Problem requirements => Beneath this line is the data. Output exactly the lines from the line with "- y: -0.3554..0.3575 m" to the line with "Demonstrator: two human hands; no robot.", both ends included, and nothing more.

Supplied data =>
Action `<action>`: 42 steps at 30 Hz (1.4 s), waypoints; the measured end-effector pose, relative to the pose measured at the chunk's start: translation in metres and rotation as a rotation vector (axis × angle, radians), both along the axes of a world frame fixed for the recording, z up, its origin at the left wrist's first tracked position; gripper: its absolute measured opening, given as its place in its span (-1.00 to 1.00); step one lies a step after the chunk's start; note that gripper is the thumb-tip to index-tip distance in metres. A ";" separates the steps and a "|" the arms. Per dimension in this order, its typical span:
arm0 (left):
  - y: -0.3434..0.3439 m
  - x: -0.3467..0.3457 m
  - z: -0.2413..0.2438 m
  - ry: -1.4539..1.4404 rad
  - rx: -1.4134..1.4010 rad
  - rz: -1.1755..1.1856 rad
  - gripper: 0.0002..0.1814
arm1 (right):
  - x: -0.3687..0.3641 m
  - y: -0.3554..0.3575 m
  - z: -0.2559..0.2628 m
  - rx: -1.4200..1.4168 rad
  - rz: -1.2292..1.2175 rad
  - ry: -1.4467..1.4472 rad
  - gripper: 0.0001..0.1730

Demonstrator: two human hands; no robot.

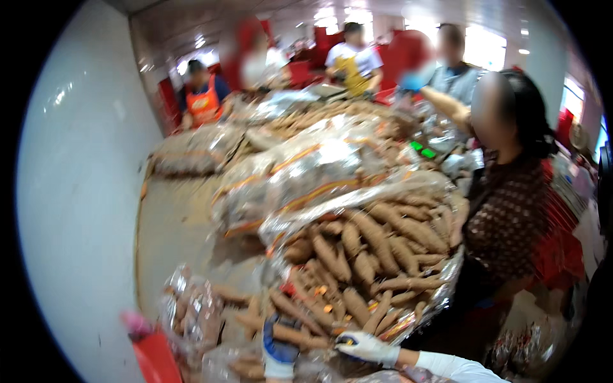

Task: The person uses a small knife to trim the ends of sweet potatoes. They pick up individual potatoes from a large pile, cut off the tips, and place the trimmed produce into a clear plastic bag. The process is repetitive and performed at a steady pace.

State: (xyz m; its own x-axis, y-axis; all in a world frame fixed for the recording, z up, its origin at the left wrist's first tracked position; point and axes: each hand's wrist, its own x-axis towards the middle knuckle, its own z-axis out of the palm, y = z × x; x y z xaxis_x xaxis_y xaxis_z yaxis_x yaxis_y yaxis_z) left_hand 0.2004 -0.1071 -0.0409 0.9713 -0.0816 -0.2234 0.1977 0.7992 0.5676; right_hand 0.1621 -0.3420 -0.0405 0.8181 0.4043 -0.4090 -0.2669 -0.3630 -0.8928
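Note:
My left hand [280,347], in a blue and white work glove, is closed around a long brown root tuber [301,336] that lies crosswise before me. At the tuber's right end is my right hand [371,348], in a white glove with a dark palm. Its fingers are curled on a small yellow-and-dark object [350,341], too blurred to name. Just beyond both hands, an opened clear plastic sack [448,292] spills a heap of similar tubers [373,244]. Cut orange tuber faces [328,309] show among them. Loose tubers [252,311] lie left of my left hand.
Full clear plastic sacks [306,177] are piled behind the heap. A smaller plastic bag of tubers [191,306] stands left, near a red object [155,354] and a white wall [86,191]. A co-worker [507,201] stands close on the right; several other people work beyond.

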 end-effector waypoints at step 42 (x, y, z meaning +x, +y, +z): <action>-0.034 0.000 0.100 -0.448 1.313 -0.317 -0.57 | 0.057 -0.024 0.103 -0.418 -0.006 -0.955 -0.39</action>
State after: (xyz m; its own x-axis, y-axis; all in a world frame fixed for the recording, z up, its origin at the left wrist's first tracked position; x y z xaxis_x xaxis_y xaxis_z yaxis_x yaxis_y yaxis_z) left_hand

Output of the exercise =>
  - y: -0.3554..0.3575 m
  - z: -0.2559..0.2628 m
  - rx: -1.4200..1.4168 rad
  - rz: -1.2292..1.2175 rad
  - ry: -1.4467..1.4472 rad
  - gripper: 0.0001..0.1730

Demonstrator: two human hands; no robot.

No more work is needed on this exercise.